Dave Russell, Gartner vice president and distinguished analyst, and Robert Naegle, a Gartner Research vice president, used their opening keynote to frame the issues facing today’s technology executive. “Be ready to drive business outcomes and fundamentally think different about how you drive outcomes and why you do it,” Russell said. “It’s not about what you do but why you do it.”
Turning the mindset of the technology executive away from technology for technology’s sake is not a new idea, but it’s worth repeating, given the current and near-future environment facing businesses.
For the current generation of IT executives, It’s a “change or else moment,” Russell and Naegle said, which applies as much to the technology solutions businesses are considering as the future careers of those working in IT. It’s important for technology managers to adapt and take on new roles—especially new leadership roles—to lead the business through the current environment.
They outlined four strategies for rethinking IT value:
First, technology leaders need to align IT initiatives with business value in terms of revenue, cost and risk considerations. Again, it’s not a new thought, but it’s one that is growing in importance.

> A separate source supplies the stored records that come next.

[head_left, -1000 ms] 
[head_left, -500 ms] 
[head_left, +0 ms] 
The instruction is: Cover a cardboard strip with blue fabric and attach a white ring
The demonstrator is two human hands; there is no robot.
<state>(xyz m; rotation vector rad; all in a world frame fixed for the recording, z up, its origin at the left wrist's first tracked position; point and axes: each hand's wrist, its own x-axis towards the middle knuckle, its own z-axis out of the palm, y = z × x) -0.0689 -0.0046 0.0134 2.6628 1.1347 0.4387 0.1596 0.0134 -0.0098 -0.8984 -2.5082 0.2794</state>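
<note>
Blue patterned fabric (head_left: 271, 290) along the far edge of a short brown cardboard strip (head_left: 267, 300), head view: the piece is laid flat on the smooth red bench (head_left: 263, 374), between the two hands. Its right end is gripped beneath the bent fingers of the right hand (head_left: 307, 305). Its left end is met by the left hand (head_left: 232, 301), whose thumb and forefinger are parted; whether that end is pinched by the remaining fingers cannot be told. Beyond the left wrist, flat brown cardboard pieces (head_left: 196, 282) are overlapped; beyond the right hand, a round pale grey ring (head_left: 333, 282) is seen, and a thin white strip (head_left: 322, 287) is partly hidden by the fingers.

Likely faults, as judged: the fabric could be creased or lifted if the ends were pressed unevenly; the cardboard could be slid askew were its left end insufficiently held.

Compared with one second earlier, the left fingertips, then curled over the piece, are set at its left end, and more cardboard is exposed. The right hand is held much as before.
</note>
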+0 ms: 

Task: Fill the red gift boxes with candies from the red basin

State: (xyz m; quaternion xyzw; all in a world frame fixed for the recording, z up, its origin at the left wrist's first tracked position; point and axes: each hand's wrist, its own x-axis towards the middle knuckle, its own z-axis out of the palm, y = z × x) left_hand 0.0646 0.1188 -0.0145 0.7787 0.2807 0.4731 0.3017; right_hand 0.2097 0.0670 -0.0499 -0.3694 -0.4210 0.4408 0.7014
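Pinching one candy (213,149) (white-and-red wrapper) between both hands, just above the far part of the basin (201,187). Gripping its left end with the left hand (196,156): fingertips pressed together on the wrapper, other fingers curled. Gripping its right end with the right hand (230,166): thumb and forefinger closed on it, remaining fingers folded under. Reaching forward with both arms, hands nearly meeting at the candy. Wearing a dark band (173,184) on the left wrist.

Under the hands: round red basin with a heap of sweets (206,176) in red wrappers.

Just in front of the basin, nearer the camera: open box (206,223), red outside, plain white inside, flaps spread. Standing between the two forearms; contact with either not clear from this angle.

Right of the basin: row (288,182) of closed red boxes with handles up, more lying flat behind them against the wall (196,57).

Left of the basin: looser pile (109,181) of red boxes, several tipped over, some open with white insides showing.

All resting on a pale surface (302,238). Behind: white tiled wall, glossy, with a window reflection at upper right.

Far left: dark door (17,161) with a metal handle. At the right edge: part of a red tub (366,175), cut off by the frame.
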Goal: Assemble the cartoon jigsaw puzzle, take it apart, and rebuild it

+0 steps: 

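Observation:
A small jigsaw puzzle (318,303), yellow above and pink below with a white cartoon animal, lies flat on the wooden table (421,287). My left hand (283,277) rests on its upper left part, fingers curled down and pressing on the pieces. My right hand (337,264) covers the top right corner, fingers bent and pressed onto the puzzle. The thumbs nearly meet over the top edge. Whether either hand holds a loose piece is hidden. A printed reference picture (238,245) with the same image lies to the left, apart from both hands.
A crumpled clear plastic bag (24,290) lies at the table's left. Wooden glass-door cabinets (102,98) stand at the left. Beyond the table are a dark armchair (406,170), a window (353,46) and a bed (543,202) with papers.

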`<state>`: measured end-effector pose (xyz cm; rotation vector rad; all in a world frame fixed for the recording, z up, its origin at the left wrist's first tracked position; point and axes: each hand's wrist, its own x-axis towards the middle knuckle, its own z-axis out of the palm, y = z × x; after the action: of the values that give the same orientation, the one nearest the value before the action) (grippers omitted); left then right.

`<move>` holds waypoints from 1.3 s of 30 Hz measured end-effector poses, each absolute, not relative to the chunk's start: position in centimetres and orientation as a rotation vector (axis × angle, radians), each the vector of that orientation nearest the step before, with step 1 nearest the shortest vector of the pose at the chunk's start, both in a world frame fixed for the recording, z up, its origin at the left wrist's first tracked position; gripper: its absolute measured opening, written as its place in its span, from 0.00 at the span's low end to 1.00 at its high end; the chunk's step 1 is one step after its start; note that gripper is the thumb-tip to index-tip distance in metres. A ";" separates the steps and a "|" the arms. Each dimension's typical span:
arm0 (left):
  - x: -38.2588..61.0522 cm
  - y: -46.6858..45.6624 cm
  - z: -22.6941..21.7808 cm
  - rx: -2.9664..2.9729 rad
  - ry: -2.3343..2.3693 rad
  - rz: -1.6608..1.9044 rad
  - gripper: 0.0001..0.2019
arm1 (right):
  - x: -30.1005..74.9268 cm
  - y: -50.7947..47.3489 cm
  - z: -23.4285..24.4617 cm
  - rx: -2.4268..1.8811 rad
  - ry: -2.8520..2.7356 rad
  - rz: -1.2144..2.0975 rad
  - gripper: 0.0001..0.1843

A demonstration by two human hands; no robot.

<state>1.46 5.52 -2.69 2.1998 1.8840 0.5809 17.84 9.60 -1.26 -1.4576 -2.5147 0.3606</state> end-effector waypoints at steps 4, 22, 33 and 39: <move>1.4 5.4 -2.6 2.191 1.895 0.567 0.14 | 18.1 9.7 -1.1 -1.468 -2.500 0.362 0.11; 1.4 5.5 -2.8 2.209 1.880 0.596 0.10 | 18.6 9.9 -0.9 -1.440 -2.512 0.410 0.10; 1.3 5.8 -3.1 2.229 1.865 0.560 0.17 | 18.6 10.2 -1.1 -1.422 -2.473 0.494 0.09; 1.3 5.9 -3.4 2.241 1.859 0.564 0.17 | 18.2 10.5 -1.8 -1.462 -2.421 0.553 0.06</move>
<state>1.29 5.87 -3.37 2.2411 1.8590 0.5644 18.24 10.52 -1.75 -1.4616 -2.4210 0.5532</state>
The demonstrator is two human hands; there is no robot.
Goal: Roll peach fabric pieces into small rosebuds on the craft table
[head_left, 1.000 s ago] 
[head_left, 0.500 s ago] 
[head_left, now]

Second, IT executives need to manage spending and invest in IT effectively, in terms of both cost optimization and investing only in technologies that will grow or transform the business.
There isn’t a lot of new money to put into that transformation. The latest Gartner research shows that IT budgets are increasing for 2017, but only modestly. Gartner found that 48 percent of budgets are increasing, 22 percent are decreasing and 30 percent are flat into next year, with an overall average increase of 2.2 percent.
Third, IT managers need to work to increase their influence on the business through leadership and innovation, and then do a better job of communicating the IT value story from the perspective of the business customers.
Finally, IT executives must continue the fight to earn a seat at the management table with business leaders by consistently delivering business value along with fiscal responsibility. IT must be run like a business for the business.
Offering a different kind of perspective on the future was Peter Levine, a general partner at venture capital firm Andreessen Horowitz. He discussed his view of the technologies he believes will shape the future from an investment perspective, taking a page from the Gartner “Hype Cycle” analysis tool.
On the rising edge of innovation, he sees quantum computing, microservices and APIs. Microservices is the idea that large, monolithic applications can redesigned and broken down into component parts and exposed to developers through APIs. “We see a lot of companies driven by APIs. The joke is that every Linux command is becoming a company,” he said.